■ Task directions:
All lines from the first one in the listing below to the one holding "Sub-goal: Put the", inclusive, are to be copied exactly.

■ Data shown:

•••

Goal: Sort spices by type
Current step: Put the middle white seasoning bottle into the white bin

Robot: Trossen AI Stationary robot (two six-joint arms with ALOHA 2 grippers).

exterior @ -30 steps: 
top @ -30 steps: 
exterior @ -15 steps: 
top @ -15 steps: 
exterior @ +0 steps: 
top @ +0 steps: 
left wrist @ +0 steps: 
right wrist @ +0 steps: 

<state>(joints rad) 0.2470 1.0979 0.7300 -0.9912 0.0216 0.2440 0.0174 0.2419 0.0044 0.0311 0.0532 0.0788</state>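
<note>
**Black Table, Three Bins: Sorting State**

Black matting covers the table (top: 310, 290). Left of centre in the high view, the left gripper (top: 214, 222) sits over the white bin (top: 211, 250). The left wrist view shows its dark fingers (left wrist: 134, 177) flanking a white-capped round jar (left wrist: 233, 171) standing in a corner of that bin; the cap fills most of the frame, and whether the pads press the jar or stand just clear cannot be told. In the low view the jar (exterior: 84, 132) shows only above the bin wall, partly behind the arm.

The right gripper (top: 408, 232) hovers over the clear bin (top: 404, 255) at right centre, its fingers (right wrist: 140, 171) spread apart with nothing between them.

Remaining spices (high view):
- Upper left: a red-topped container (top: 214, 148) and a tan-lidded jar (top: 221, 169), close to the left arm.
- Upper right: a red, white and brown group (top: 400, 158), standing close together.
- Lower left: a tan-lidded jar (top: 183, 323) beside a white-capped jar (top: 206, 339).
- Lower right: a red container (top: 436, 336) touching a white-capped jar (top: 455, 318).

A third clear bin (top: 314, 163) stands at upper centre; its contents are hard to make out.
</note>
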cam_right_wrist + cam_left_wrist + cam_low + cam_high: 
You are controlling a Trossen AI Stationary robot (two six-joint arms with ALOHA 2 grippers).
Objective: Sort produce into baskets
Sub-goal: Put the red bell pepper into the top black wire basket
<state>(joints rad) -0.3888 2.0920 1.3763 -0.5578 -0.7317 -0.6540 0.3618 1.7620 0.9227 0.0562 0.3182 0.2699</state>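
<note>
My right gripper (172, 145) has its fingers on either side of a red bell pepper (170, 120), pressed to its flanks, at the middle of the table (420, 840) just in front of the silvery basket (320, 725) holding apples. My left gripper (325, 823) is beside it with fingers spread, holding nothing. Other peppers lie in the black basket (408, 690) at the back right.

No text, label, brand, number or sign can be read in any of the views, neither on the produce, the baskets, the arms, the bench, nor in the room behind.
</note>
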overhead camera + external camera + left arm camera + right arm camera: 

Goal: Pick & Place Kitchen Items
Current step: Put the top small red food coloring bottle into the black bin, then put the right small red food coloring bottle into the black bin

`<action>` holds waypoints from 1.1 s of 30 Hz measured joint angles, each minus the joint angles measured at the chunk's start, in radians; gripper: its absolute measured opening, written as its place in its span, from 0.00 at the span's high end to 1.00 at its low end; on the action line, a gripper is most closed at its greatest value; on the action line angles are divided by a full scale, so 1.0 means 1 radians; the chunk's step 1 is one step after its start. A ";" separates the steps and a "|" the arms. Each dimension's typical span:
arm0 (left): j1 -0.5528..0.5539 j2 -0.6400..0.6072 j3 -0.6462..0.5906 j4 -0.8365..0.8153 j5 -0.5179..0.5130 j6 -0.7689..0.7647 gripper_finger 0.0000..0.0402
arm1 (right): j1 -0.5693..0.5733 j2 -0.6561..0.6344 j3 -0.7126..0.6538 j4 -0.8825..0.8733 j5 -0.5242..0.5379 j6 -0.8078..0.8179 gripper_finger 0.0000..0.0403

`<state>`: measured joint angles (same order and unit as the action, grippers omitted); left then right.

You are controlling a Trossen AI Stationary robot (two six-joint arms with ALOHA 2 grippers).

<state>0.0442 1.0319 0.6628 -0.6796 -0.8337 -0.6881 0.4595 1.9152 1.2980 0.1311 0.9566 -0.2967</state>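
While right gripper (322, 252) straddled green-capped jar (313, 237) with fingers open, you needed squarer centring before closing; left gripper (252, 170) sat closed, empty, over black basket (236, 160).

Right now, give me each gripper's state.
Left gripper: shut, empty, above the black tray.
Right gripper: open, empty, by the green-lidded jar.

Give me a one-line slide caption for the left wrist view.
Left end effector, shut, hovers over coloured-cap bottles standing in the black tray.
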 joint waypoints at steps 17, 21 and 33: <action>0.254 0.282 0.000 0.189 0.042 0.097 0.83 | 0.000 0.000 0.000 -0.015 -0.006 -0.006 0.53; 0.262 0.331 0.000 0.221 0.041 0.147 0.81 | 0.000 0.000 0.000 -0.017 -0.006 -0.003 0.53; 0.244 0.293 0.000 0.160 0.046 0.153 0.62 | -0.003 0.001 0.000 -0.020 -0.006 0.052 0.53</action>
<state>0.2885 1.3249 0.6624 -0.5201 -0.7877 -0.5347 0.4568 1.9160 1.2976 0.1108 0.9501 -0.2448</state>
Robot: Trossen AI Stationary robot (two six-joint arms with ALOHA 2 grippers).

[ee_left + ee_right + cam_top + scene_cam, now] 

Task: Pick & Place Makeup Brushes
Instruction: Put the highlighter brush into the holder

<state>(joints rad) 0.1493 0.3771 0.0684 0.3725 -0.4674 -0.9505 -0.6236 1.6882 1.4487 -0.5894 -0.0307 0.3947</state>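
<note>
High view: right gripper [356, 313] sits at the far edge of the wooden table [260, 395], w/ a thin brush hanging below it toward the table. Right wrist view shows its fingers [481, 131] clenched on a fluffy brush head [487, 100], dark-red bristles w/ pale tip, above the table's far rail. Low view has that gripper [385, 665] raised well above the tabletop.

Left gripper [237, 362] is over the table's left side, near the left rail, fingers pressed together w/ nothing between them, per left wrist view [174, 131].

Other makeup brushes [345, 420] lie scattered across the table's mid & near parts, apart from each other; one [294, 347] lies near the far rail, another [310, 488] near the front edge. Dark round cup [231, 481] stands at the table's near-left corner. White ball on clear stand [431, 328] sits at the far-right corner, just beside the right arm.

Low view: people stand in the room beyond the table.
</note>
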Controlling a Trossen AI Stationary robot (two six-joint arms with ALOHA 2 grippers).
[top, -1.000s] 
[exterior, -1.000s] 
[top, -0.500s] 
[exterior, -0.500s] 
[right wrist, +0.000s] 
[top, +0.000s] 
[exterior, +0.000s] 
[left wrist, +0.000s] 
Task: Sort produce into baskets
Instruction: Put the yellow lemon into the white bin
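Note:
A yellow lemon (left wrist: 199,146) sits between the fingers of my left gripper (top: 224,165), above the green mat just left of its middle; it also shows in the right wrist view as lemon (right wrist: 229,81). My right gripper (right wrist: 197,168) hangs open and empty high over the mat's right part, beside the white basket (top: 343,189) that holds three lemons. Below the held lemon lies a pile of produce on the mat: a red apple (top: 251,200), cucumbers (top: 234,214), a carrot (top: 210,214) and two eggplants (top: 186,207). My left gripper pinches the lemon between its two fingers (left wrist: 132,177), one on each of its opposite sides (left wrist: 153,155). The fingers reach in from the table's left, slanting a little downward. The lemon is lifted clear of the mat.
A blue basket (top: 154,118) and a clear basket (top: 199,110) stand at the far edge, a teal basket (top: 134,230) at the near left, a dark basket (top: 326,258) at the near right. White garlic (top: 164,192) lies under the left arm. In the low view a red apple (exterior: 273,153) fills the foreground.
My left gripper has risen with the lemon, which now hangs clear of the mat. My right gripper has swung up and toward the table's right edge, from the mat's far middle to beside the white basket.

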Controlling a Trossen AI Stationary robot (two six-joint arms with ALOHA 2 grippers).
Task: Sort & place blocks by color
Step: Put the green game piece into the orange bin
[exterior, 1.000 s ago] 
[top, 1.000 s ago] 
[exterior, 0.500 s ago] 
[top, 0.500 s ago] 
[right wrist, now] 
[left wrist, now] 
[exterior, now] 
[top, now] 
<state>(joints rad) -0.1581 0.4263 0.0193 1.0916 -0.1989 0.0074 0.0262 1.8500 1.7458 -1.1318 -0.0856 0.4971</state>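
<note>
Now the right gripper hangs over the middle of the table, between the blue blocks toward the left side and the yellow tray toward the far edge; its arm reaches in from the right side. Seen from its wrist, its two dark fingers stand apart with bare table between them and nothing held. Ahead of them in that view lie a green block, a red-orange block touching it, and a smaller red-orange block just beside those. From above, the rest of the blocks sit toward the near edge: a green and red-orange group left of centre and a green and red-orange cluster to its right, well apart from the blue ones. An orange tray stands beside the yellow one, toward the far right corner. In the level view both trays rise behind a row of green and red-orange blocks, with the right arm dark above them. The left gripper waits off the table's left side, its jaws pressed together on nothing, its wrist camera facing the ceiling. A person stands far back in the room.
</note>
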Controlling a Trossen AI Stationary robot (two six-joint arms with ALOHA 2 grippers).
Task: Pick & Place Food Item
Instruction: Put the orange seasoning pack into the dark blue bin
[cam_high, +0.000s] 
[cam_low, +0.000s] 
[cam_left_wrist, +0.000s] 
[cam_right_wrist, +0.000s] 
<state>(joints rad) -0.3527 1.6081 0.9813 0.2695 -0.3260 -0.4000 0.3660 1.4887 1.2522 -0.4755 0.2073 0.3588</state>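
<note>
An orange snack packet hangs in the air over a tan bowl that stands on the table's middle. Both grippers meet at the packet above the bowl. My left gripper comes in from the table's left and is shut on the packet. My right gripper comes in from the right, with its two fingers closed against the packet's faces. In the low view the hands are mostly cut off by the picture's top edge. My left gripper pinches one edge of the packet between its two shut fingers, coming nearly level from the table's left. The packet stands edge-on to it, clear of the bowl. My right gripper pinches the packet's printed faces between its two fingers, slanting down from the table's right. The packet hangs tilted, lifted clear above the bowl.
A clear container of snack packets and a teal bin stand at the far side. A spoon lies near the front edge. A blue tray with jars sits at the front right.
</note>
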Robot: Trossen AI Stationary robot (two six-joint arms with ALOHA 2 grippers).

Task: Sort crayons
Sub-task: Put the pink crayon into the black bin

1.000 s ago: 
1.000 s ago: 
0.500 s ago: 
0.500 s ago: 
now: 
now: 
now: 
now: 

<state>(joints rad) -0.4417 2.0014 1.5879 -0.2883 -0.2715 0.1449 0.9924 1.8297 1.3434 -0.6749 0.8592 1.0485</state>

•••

■ Exercise response:
Goal: Sort spices by type
Current step: Put the middle white seasoning bottle into the white bin

Robot: Trossen AI Stationary robot (two six-joint arms with ALOHA 2 grippers).

exterior @ -30 steps: 
top @ -30 steps: 
exterior @ -15 steps: 
top @ -15 steps: 
exterior @ +0 steps: 
top @ +0 steps: 
left wrist @ +0 steps: 
right wrist @ +0 steps: 

<state>(joints rad) 0.2470 1.0979 0.7300 -0.9912 0.0216 0.2440 0.0174 0.2419 0.0044 0.0311 0.0532 0.0788</state>
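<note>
**Black Table, Three Bins: Sorting State**

Black matting covers the table (top: 310, 290). Left of centre in the high view, the left gripper (top: 214, 222) sits over the white bin (top: 211, 250). The left wrist view shows its dark fingers (left wrist: 134, 177) flanking a white-capped round jar (left wrist: 233, 171) standing in a corner of that bin; the cap fills most of the frame, and whether the pads press the jar or stand just clear cannot be told. In the low view the jar (exterior: 84, 132) shows only above the bin wall, partly behind the arm.

The right gripper (top: 408, 232) hovers over the clear bin (top: 404, 255) at right centre, its fingers (right wrist: 140, 171) spread apart with nothing between them.

Remaining spices (high view):
- Upper left: a red-topped container (top: 214, 148) and a tan-lidded jar (top: 221, 169), close to the left arm.
- Upper right: a red, white and brown group (top: 400, 158), standing close together.
- Lower left: a tan-lidded jar (top: 183, 323) beside a white-capped jar (top: 206, 339).
- Lower right: a red container (top: 436, 336) touching a white-capped jar (top: 455, 318).

A third clear bin (top: 314, 163) stands at upper centre; its contents are hard to make out.
</note>
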cam_right_wrist + cam_left_wrist + cam_low + cam_high: 
You are controlling a Trossen AI Stationary robot (two six-joint arms with ALOHA 2 grippers).
Objective: Sort produce into baskets
Sub-goal: Put the red bell pepper into the top black wire basket

This answer requires no additional content.